In part 1, we defined the term strictly concave and introduced the theorem that if $f$ is strictly concave and $f(x)=f(x+1)$, then the integer(s) that maximize $f$ are exactly the set $\{\mathrm{floor}(x+1), \mathrm{ceil}(x)\}$ which is usually a set containing only one number $\mathrm{round}(x+1/2)$.

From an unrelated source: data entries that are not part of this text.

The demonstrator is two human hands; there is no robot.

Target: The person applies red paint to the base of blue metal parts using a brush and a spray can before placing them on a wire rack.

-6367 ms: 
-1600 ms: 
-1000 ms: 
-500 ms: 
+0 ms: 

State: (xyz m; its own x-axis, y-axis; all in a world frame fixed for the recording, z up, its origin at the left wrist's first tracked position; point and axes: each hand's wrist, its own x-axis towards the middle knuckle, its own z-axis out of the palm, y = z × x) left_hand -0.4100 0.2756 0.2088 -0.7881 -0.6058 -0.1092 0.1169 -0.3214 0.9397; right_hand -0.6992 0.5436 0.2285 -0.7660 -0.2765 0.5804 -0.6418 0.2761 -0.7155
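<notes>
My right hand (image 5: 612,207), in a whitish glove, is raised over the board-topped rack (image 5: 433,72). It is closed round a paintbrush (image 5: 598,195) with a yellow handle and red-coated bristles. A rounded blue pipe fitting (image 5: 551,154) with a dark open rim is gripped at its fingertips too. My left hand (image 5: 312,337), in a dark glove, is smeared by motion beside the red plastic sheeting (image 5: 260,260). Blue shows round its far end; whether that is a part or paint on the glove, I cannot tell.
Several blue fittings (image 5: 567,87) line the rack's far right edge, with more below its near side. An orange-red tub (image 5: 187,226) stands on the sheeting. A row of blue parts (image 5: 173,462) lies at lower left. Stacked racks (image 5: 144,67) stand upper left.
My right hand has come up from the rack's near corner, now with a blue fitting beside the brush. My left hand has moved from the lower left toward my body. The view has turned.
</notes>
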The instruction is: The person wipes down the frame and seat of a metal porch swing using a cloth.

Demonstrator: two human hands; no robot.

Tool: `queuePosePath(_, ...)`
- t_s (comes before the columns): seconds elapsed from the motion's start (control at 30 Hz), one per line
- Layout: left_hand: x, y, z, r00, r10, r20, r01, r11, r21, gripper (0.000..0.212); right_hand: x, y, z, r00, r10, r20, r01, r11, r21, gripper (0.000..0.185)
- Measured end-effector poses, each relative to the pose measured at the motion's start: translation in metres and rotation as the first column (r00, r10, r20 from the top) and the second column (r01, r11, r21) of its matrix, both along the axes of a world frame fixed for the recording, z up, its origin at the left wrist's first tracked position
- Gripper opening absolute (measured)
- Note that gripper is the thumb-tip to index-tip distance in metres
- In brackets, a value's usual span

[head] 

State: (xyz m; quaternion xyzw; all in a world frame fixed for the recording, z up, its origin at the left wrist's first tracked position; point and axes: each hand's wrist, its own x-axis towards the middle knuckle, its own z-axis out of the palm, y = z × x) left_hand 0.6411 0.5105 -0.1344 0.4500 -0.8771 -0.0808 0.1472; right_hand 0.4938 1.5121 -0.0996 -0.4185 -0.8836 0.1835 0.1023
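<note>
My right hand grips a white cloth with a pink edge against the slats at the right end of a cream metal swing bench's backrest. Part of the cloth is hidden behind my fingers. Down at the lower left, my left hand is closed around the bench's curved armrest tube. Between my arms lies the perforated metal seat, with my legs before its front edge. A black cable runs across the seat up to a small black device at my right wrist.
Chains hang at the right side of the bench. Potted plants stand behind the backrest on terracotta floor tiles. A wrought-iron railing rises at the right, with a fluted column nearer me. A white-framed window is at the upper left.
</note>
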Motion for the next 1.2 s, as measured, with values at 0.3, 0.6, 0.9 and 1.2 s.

The simplest concave functions are parabolas with the vertex at the top.  All parabolas can be described by three real numbers $a$, $b$, and $c$, and the formula $y=a x^2 + b x + c$.  For strictly concave parabolas $a<0$.  For example, if $a=-2$, $b=3$, and $c=5$, then the function $y= f(x) = -2x^2 + 3 x +5$ is the parabola shown below.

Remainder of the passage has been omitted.